Prompt:
In the material below, the lines between the one holding "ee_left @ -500" and the one holding "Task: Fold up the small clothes", inclusive, are to be set down word for word. Pictures stay out.

Data supplied:

⁂

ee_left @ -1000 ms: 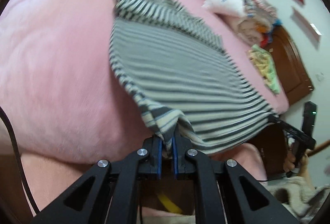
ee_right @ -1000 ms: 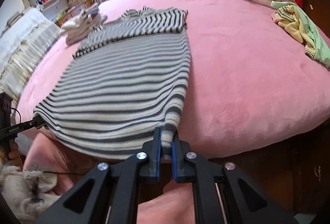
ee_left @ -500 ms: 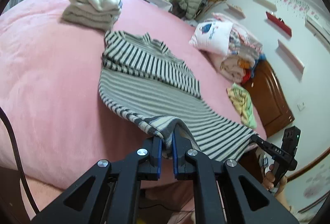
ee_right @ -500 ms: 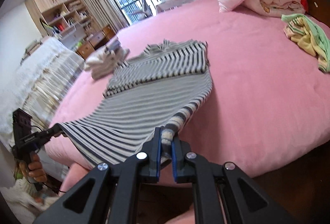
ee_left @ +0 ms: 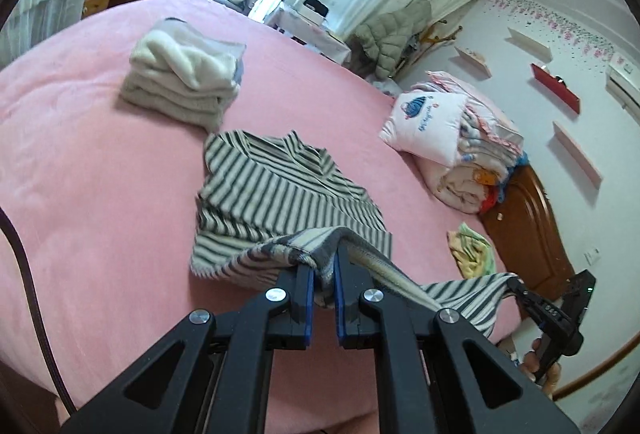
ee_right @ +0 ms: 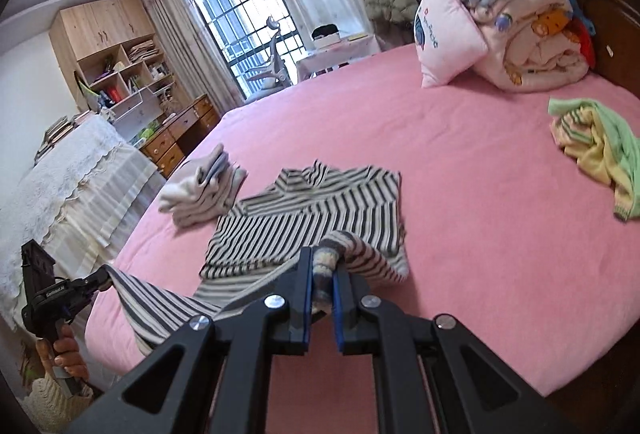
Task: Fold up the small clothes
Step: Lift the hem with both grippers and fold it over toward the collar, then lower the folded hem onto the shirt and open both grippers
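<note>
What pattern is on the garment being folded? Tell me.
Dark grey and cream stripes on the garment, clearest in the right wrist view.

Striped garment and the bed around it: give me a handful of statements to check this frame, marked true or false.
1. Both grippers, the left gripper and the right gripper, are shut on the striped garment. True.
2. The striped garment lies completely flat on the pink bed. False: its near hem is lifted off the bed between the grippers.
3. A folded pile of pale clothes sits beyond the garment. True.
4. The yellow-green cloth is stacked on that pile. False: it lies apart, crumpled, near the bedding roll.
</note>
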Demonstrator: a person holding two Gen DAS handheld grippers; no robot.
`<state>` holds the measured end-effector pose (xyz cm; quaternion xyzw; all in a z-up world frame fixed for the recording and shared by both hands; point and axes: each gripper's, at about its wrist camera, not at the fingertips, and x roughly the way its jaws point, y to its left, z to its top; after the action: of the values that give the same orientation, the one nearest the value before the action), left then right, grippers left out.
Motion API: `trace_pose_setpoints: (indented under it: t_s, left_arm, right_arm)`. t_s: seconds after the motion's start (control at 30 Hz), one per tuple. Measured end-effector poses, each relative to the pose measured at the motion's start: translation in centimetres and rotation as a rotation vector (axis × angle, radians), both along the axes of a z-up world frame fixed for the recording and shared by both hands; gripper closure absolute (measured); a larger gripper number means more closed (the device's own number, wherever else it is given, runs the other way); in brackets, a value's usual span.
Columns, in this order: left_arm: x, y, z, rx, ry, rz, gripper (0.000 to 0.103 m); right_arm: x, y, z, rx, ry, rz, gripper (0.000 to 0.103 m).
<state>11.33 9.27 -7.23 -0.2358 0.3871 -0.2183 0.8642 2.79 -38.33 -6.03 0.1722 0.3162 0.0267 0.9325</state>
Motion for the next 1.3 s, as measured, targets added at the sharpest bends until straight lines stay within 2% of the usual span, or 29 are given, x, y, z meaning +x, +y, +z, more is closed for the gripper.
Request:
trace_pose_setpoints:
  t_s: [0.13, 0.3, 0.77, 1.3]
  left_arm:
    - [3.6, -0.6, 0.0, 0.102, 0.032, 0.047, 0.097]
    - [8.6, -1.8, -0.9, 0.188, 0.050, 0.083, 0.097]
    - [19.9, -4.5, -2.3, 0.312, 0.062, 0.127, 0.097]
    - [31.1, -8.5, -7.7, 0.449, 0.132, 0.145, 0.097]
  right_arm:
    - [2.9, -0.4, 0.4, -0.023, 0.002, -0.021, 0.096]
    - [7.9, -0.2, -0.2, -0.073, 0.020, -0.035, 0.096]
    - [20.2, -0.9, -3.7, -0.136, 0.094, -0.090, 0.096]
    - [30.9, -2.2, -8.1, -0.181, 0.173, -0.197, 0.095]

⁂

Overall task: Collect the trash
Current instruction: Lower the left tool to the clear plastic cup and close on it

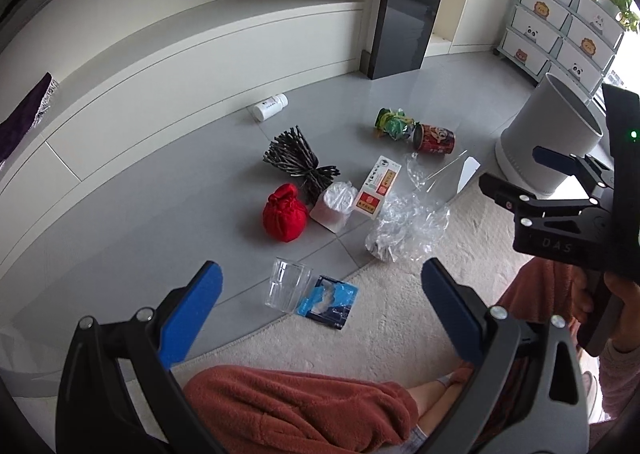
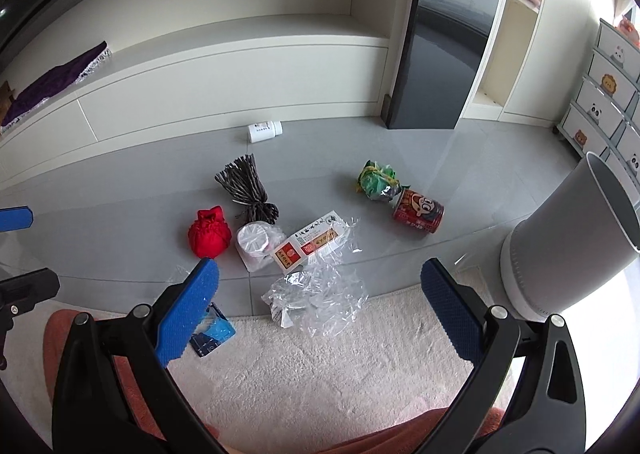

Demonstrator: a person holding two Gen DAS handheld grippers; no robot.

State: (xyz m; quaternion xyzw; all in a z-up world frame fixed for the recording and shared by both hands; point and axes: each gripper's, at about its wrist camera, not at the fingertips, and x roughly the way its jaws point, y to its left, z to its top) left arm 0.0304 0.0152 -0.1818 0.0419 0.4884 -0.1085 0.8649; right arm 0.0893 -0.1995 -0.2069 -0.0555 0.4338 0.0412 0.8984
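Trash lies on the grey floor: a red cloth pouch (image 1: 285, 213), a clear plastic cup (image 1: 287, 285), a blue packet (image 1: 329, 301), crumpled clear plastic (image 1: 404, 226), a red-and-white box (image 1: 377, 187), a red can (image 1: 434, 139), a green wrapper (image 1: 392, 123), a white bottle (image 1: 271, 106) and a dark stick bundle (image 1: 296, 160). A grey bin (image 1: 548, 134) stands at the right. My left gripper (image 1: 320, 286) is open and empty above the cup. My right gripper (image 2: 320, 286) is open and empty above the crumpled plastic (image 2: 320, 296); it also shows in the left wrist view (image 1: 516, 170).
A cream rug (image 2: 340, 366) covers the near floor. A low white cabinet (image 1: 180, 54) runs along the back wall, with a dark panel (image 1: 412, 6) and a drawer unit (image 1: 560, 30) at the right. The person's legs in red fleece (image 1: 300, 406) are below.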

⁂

Worked solution:
ee_left @ -500 ms: 
ee_right @ -500 ms: 
ee_left @ +0 ms: 
ee_right @ +0 ms: 
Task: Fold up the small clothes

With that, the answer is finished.